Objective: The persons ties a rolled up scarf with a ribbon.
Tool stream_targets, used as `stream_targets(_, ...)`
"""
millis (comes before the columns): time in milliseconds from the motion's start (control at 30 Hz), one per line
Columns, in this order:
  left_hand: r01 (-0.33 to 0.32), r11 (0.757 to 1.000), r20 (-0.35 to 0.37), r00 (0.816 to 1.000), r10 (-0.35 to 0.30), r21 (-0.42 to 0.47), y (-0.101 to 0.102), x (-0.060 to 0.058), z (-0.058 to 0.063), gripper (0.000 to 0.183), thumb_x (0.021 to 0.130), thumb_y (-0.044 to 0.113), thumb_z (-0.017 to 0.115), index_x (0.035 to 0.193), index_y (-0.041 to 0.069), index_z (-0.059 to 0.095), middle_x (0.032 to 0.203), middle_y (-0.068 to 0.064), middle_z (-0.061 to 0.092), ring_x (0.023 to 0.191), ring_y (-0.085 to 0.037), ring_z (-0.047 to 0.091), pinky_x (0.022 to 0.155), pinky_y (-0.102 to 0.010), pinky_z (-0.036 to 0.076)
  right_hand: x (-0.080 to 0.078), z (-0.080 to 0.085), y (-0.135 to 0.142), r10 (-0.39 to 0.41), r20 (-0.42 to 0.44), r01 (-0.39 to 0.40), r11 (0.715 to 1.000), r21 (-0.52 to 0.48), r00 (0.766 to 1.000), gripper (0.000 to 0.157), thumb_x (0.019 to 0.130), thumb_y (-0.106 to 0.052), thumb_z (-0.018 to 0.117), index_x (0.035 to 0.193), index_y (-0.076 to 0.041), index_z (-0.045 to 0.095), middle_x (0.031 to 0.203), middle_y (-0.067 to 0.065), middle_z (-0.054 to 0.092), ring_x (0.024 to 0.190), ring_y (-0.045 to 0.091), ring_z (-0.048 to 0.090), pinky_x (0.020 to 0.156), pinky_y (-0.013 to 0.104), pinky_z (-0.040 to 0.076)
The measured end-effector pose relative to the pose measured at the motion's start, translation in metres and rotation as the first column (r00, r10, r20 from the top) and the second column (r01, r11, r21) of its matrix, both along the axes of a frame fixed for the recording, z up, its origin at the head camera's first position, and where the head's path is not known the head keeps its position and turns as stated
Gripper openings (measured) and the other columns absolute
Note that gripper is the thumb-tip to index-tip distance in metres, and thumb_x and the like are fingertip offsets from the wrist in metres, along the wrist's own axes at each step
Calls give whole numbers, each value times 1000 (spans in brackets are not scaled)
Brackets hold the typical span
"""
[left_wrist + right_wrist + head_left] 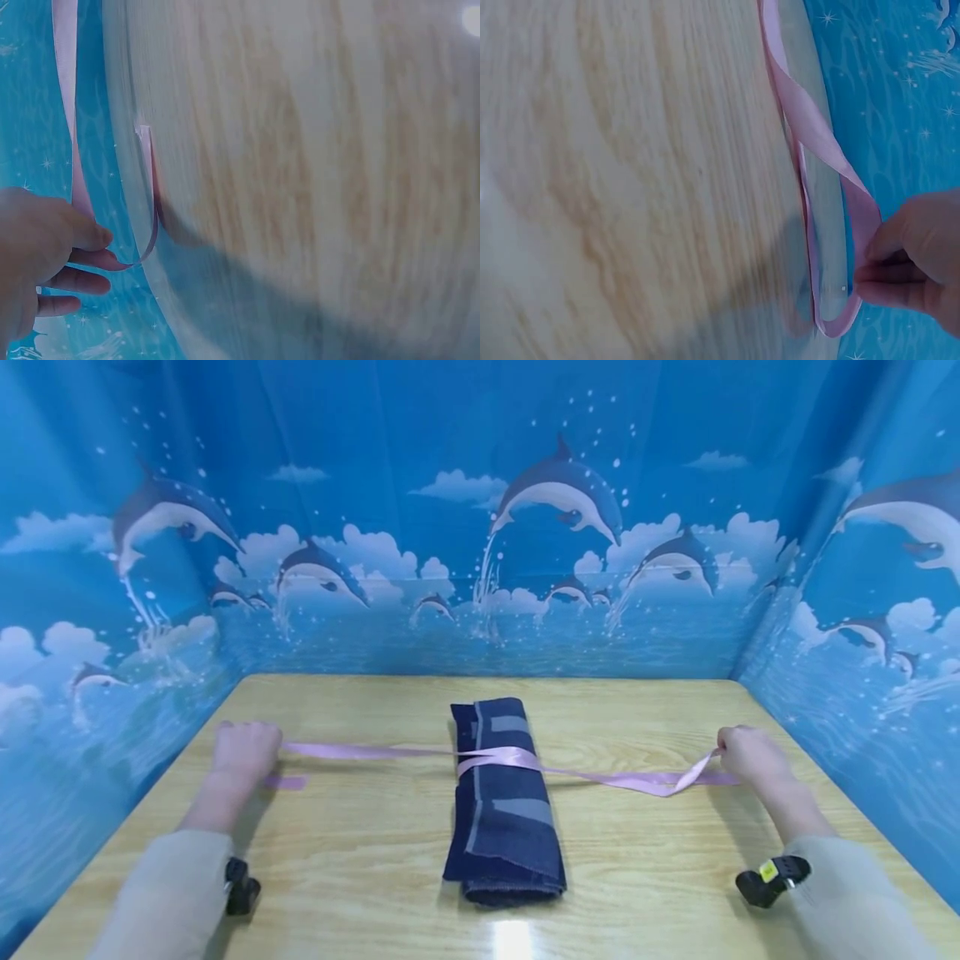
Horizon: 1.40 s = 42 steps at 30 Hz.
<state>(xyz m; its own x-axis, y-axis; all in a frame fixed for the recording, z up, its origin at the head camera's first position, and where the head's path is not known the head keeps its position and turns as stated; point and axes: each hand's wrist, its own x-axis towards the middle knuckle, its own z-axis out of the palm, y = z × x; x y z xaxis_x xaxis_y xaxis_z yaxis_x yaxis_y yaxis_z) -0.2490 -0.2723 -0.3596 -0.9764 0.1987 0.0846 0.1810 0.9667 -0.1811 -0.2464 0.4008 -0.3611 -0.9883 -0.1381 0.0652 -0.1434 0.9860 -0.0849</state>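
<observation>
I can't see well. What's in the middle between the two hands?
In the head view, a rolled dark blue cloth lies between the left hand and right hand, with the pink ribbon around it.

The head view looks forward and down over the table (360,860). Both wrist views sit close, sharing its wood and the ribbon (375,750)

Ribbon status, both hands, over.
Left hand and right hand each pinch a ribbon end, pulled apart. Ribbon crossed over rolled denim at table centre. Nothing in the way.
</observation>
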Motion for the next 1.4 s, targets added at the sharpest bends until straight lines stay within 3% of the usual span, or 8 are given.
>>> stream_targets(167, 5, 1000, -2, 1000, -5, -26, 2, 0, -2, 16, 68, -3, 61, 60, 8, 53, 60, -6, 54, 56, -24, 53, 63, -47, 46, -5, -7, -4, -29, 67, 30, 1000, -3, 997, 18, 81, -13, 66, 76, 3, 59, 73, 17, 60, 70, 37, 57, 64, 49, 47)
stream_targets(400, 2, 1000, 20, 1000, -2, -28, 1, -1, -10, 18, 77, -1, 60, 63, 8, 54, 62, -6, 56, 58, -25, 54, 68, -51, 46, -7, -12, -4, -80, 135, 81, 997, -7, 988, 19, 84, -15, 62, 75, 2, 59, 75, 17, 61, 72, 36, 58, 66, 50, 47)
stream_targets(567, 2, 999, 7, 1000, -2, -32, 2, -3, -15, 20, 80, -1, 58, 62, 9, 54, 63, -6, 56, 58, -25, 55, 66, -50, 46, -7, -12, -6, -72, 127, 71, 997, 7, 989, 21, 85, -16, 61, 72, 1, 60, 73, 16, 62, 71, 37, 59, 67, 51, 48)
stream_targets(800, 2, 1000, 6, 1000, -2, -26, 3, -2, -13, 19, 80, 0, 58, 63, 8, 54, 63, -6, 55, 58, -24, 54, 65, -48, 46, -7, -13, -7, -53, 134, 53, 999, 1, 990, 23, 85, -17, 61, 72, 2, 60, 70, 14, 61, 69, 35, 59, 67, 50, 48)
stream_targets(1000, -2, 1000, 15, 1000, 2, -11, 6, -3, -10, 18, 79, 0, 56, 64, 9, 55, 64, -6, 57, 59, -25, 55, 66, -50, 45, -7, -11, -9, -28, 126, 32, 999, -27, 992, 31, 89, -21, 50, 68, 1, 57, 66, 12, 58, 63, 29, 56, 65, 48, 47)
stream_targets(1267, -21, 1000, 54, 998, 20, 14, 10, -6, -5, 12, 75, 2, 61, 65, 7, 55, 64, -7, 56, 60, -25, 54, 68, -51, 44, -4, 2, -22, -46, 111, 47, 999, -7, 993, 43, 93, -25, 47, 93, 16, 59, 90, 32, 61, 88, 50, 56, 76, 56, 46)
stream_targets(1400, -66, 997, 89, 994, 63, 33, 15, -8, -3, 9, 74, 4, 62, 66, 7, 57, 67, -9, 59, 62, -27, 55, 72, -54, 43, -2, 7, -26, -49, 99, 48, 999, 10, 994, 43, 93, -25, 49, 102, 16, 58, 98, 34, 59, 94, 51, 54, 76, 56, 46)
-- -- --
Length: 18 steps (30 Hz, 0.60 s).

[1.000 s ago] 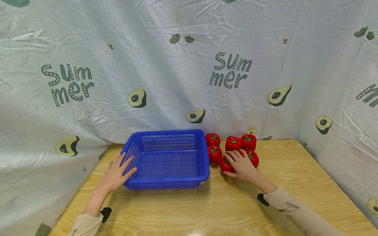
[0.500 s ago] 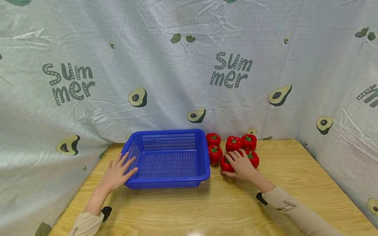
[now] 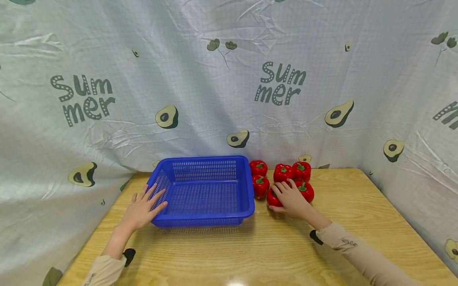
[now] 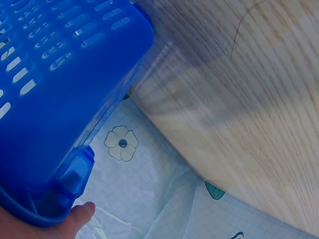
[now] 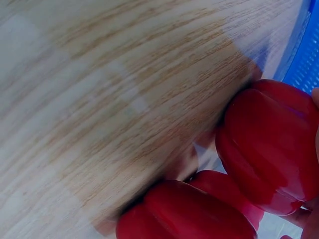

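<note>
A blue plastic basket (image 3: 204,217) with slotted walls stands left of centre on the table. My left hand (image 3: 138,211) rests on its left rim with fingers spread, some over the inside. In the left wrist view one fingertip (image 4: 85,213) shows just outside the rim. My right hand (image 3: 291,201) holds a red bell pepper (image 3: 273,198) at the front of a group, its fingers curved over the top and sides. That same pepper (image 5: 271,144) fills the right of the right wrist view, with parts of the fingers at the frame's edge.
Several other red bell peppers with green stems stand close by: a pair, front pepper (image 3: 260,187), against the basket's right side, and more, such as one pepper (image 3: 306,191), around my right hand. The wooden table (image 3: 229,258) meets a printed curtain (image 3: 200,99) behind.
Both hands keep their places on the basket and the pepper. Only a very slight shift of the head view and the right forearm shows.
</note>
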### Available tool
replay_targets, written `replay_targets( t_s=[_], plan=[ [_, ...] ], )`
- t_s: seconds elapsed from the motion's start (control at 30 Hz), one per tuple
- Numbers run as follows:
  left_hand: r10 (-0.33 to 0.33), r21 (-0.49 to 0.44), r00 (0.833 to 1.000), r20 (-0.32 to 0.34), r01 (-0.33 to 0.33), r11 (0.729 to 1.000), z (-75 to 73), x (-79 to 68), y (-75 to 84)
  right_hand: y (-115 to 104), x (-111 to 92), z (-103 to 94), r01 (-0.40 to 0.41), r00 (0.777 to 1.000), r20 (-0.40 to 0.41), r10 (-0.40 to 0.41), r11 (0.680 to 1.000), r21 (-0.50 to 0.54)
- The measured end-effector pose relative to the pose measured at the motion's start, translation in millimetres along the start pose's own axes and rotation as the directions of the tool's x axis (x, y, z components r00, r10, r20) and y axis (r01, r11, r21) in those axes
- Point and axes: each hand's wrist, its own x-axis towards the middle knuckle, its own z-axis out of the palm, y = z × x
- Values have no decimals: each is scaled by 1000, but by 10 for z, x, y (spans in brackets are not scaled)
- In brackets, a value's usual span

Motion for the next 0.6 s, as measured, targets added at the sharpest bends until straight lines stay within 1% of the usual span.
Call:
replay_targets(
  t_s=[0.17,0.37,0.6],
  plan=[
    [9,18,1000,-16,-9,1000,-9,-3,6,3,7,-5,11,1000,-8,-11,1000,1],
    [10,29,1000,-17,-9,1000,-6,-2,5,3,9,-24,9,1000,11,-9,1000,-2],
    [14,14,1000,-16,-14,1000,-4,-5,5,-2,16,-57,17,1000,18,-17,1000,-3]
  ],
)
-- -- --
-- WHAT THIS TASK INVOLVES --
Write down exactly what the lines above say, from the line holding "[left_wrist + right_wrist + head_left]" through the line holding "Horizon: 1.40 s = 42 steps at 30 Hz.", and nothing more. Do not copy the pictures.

-- TASK RESPONSE --
[left_wrist + right_wrist + head_left] 
Horizon: 1.40 s = 42 steps at 30 Hz.

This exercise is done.